▶ [Records for the exercise]
○ ○ ○ ○ ○ ○ ○

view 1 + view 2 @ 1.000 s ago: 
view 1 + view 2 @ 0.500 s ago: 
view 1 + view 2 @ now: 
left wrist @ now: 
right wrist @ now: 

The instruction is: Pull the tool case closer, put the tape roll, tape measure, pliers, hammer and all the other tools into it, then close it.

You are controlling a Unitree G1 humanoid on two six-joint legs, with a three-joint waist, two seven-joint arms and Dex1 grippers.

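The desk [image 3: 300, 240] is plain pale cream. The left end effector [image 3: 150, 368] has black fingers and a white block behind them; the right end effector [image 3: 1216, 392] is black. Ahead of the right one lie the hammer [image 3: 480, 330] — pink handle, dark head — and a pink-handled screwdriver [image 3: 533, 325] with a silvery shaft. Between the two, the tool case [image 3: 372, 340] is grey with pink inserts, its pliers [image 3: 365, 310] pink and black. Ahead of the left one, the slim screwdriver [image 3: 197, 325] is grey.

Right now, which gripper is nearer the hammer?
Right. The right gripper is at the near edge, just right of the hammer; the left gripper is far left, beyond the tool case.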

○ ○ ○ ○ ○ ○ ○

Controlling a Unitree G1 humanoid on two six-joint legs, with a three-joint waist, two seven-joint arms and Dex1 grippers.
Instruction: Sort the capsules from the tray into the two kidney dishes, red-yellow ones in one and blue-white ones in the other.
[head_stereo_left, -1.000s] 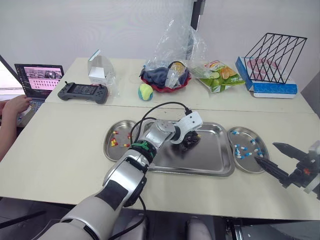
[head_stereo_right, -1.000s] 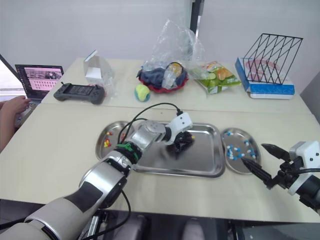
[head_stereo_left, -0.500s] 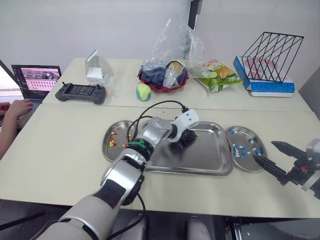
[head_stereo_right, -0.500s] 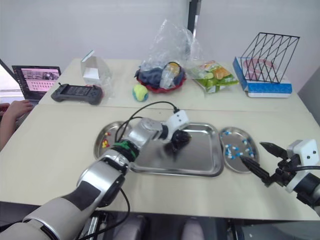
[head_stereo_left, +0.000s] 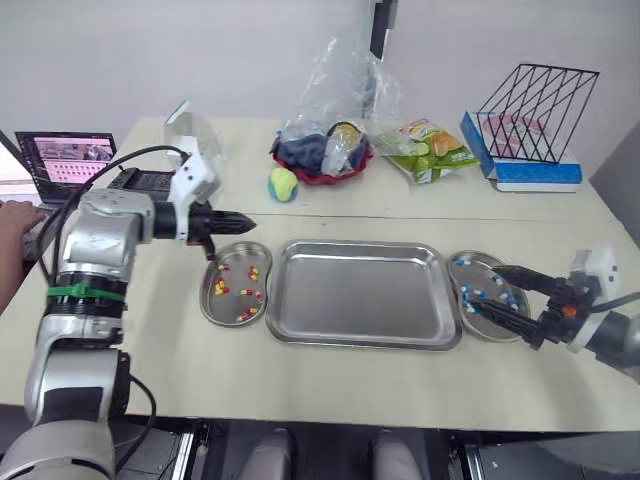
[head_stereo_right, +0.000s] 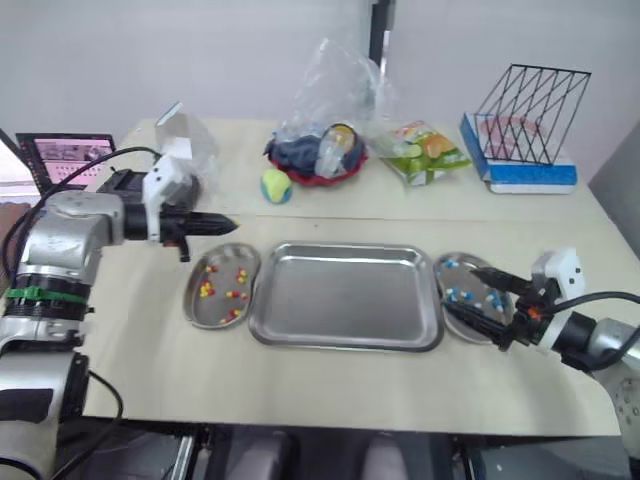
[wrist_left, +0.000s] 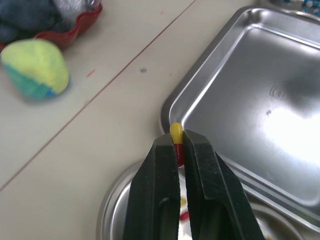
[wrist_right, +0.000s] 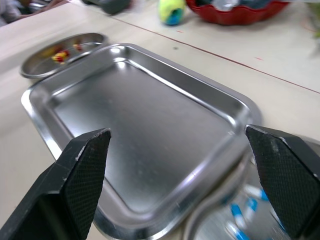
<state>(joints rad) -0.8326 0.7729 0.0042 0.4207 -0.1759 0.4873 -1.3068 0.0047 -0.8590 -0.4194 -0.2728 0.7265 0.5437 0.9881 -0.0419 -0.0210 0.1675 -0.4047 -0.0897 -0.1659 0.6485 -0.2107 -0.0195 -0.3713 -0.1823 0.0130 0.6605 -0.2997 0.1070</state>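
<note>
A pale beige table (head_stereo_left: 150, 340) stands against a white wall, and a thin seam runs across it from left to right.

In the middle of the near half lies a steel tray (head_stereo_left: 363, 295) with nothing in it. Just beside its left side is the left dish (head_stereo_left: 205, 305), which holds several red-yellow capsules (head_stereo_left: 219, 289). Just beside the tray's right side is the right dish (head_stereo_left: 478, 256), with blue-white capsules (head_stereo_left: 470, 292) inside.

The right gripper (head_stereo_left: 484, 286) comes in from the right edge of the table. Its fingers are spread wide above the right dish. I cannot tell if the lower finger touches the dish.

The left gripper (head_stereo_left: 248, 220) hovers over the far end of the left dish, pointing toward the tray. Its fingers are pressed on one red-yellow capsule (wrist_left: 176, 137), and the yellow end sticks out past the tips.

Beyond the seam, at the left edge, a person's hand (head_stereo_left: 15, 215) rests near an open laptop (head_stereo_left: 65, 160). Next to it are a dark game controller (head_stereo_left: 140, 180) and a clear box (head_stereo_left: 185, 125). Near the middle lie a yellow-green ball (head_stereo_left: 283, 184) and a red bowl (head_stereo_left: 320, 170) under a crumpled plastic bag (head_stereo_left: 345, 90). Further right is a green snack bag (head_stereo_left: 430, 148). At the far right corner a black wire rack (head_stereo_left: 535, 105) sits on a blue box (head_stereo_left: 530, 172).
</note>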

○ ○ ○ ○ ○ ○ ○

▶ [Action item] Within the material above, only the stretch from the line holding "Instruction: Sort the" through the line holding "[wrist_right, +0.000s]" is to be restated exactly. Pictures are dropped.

▶ [Exercise response]
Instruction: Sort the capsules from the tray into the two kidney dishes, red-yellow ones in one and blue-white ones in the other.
[head_stereo_left, -1.000s] 
[head_stereo_right, -1.000s] 
[head_stereo_left, -0.500s] 
[head_stereo_right, -0.500s] 
[head_stereo_left, +0.000s] 
[head_stereo_right, +0.000s] 
[wrist_left, +0.000s] 
[wrist_right, +0.000s] 

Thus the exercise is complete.